KazanExpress is a marketplace in Russia with free one-day delivery, regardless of the order value and region. We provide over three million products in over 20 product categories including clothing, electronics, and groceries.
Our marketplace consists of 4 offerings:
- B2C — everything related to the happiness of shoppers and the process of buying goods in the marketplace. We have more than a million visitors daily, and we are loved by more than four million shoppers.
- B2B — focuses on the experience of the seller and the process of selling goods in the marketplace. In recent years, more than 10,000 sellers became our partners and we were able to greatly improve their business.
- WMS — a warehouse management system that is responsible for a key part of our business — efficient packaging and fast delivery that allows us to deliver orders to more than 115 cities in Russia.
- ERP — a single system for automating and managing internal business processes of the marketplace. It helps build simple and effective links between different departments.
We were looking for an analytics solution—both for us and our sellers using the B2B product of KazanExpress—that can provide insight into our performance against our business goals. For KazanExpress, this includes how quickly new sellers can onboard to our marketplace, the effectiveness of existing sellers, our revenue stream, and the number of purchases on KazanExpress.
Our sellers needed insight on things like types of customer search queries, demands for product categories, product revenue forecast to help plan product availability in the warehouse. In addition, they also needed to understand what impact activities such as price changes, promotions, adding new SKUs, and even changing product photos had on their revenue.
Why we chose Cube at KazanExpress
Our analytics tool needed to be capable of doing aggregations from several types of databases (e.g. ClickHouse, Postgres, etc.) and easy to integrate with the KazanExpress infrastructure. We looked at three options and you'll see the pros and cons for each below:
|In-house solution with ETL and ClickHouse data marts|
Obviously, Cube had a lot of pros and we decided to pursue the Cube route in July 2021. Below you will see one of our seller’s analytics dashboards that are powered by Cube.
Implementing Cube at KazanExpress and our workflow
Our setup follows the recommended Cube deployment architecture that consists of Cube API, Cube Refresh Worker, external Redis for caching, and Cube Store cluster for working with pre-aggregations. Currently, Cube is connected to three Postgres databases and ClickHouse and you can see our architecture diagram below.
In the Cube API, we implemented integration with our internal authorization provider to grant access to data in Cube using the same token used throughout our application.
Currently, we have 3 staging deployments in our K8s cluster. We templated the Cube platform using the Helm chart to simplify the deployment process and make it reproducible/extendable/observable.
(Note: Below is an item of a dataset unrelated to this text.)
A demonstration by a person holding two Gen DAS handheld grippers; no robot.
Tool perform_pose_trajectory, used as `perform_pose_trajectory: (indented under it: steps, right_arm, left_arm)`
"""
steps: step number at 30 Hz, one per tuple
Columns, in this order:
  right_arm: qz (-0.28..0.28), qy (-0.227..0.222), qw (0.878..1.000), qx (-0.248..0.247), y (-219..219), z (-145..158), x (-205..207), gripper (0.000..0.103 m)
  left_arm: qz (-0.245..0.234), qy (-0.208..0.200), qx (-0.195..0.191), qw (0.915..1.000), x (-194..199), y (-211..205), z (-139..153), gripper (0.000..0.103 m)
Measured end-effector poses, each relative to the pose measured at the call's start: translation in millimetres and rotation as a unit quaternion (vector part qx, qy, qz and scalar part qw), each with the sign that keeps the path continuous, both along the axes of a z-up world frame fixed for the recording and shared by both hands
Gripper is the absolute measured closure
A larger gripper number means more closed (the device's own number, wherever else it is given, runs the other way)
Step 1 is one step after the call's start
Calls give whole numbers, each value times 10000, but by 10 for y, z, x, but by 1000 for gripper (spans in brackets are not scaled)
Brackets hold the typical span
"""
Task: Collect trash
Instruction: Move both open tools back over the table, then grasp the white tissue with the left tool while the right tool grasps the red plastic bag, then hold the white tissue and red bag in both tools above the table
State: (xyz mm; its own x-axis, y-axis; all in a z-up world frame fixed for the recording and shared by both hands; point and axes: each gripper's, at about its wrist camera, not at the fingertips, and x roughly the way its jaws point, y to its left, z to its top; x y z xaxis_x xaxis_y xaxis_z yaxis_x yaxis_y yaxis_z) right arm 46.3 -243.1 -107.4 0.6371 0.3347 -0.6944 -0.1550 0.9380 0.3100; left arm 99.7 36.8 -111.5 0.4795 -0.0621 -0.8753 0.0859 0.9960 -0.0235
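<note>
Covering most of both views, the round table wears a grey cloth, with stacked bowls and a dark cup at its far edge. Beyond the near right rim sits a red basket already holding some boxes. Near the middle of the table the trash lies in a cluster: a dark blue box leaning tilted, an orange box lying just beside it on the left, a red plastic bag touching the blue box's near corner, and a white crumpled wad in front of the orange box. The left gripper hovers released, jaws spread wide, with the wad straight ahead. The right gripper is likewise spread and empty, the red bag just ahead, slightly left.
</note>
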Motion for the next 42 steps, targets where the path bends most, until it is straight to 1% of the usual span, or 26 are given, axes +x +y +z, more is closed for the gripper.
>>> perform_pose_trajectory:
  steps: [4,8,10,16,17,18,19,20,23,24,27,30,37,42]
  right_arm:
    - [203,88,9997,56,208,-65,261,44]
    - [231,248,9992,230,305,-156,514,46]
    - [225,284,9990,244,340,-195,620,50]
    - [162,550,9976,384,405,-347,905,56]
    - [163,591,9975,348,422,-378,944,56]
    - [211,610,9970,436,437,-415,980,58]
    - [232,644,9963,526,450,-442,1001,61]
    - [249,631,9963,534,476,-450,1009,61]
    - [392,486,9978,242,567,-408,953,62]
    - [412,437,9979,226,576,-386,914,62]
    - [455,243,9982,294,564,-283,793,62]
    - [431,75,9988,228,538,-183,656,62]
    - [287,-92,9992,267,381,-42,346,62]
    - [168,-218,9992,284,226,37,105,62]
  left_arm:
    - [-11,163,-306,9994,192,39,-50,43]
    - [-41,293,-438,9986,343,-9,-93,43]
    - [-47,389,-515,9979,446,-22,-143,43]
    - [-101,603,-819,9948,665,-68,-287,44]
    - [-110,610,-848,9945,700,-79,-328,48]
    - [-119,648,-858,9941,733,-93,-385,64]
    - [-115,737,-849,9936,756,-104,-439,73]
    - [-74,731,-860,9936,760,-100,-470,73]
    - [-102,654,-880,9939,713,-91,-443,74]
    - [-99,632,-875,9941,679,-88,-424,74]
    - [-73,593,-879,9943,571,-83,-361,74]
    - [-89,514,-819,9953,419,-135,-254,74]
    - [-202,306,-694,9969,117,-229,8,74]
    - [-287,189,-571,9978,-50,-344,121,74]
Here are our staging deployments:
- Feature. A feature deployment like in Git flow. This is the playground where we can make any experiments with Cube or develop new features. And at the same time, we can test visualization on the frontend.
- Development. A place where all approved features are located and we might build releases with required load-testing, regression testing, etc.
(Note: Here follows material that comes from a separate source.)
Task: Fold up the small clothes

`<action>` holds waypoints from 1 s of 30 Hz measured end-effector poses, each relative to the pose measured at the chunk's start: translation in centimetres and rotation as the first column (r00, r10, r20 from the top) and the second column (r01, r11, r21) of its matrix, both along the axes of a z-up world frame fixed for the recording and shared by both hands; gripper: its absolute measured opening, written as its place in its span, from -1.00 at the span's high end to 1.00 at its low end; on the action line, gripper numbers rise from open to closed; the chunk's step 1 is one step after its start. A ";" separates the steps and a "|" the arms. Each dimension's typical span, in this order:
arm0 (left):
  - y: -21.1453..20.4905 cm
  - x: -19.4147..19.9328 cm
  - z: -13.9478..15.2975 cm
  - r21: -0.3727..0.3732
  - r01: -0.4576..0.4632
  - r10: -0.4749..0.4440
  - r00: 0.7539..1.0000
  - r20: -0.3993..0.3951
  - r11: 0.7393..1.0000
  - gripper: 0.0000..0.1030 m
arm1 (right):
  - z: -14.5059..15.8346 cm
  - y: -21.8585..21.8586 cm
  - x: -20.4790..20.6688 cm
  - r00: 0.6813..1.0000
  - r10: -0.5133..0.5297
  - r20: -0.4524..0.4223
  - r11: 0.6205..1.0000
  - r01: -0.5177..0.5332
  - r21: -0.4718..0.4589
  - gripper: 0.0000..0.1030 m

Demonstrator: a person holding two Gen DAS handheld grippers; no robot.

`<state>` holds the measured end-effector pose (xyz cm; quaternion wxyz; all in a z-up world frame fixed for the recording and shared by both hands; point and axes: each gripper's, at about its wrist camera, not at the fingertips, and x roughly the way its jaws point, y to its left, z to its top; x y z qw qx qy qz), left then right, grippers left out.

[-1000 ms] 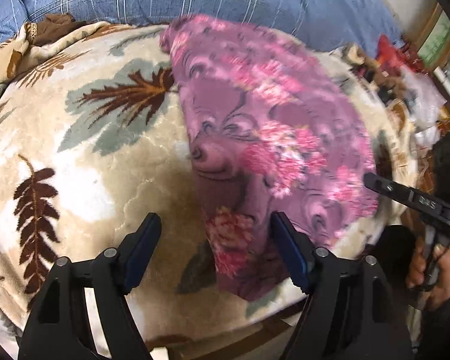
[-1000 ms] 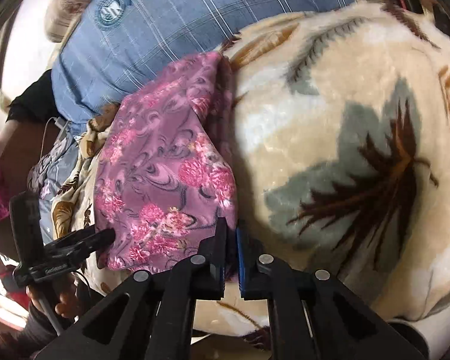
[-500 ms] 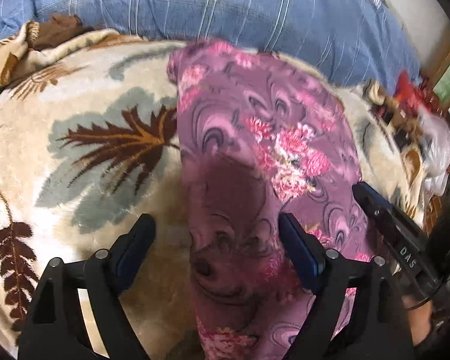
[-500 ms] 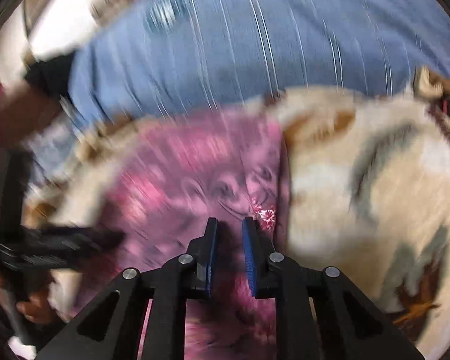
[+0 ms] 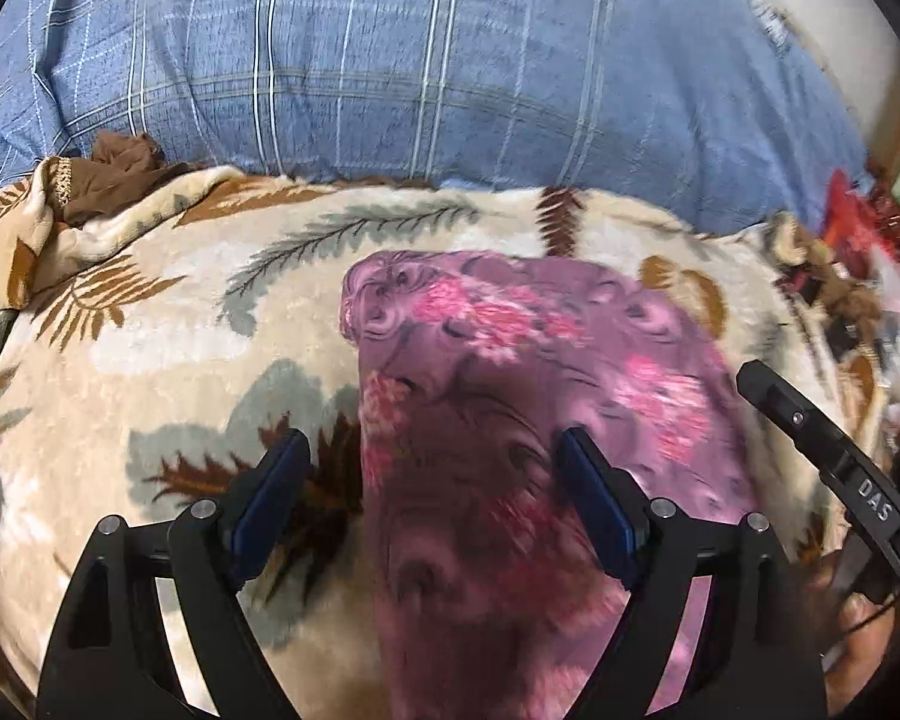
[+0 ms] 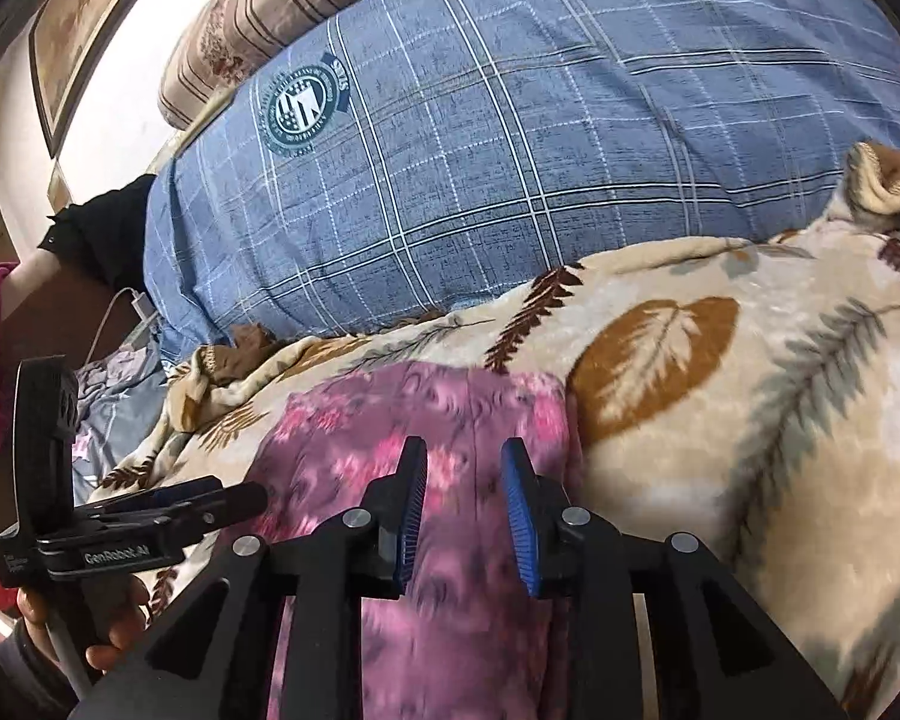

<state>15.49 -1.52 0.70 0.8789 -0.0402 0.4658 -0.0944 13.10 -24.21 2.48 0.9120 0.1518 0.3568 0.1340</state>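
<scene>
Two sets of tongs stand over the purple floral garment (image 5: 510,396), and both now gape with nothing between their pads. The right tongs (image 6: 463,507) were pinched shut on the cloth's near edge a second ago — since then they have carried it toward the far side and let go, the blue pads parted over the fabric. The left tongs (image 5: 432,498) are spread wide as before, straddling the garment's left edge, with the left pad over the blanket and the right pad over the cloth.

The garment looks shorter than it did, its far end lying nearer the middle of the leaf-patterned blanket (image 5: 168,348) on the bed. That suggests a fold has just been laid — though motion blur hides the crease itself. Next would likely be another fold or a smoothing pass.

Beyond the blanket's far edge lies the blue plaid pillow (image 6: 510,138), with a brown bit of clothing (image 5: 114,171) bunched at the far left.
</scene>
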 end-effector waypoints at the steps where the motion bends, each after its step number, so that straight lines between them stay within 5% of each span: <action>1: -0.1 0.6 -0.8 0.013 -0.005 0.005 1.000 -0.018 1.000 -0.67 | -1.1 0.2 0.8 0.999 0.003 -0.043 1.000 -0.004 -0.013 0.43; 3: 0.0 1.0 -2.1 -0.007 -0.011 0.011 0.998 -0.057 1.000 -0.68 | -3.7 0.6 2.1 0.988 0.013 -0.151 0.998 -0.022 -0.053 0.42; 4: 0.1 1.0 -2.5 -0.028 -0.020 0.018 0.998 -0.064 0.999 -0.69 | -4.0 0.5 1.7 0.994 0.010 -0.106 0.999 -0.014 -0.039 0.41; 21: 1.2 1.4 -2.6 -0.073 -0.019 0.014 0.998 -0.068 0.997 -0.90 | -3.4 0.0 1.8 0.991 0.015 -0.132 1.000 -0.017 -0.010 0.36; 26: 2.4 0.7 0.5 -0.178 0.022 -0.026 0.999 -0.019 0.984 -0.79 | -2.0 -2.8 2.4 0.989 -0.047 -0.138 0.988 0.067 0.142 0.09; 28: 2.1 1.3 1.4 -0.168 0.016 -0.017 1.000 -0.005 0.986 -0.79 | -2.6 -3.5 3.6 0.977 -0.097 -0.188 0.982 0.124 0.139 -0.10; 30: 1.6 2.3 1.5 -0.148 0.015 -0.017 1.000 -0.015 0.989 -0.79 | -4.0 -3.2 5.2 0.958 -0.073 -0.276 0.984 0.114 0.135 0.02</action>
- Production. A working copy of the platform that we are confident with and available to our sellers.
Each deployment has a full copy of the Cube platform that consists of Cube API, Cube Refresh Worker, Cube Store with its own bucket on S3, and Redis for caching. This workflow gives us the capability to test our hypotheses easily and instantly deliver features to our customers.
We had three people (a frontend developer, a backend developer, and a designer) that were involved in the implementation of Cube at KazanExpress that took about 3 1/2 weeks. We also implemented Cube in three phases:
- Phase 1. Deployment of the Cube API into our Kubernetes cluster.
- Phase 2. Setting up the Cube API with a refresh worker and pre-aggregations.
- Phase 3. Setting up Cube Store.
We look forward to continuing to expand our analytics offering with Cube to our sellers. This includes adding more Postgres data sources and providing anonymous statistics on shoppers' search queries, buyers' demographics/interests, product category information on impressions/views/sellers, etc.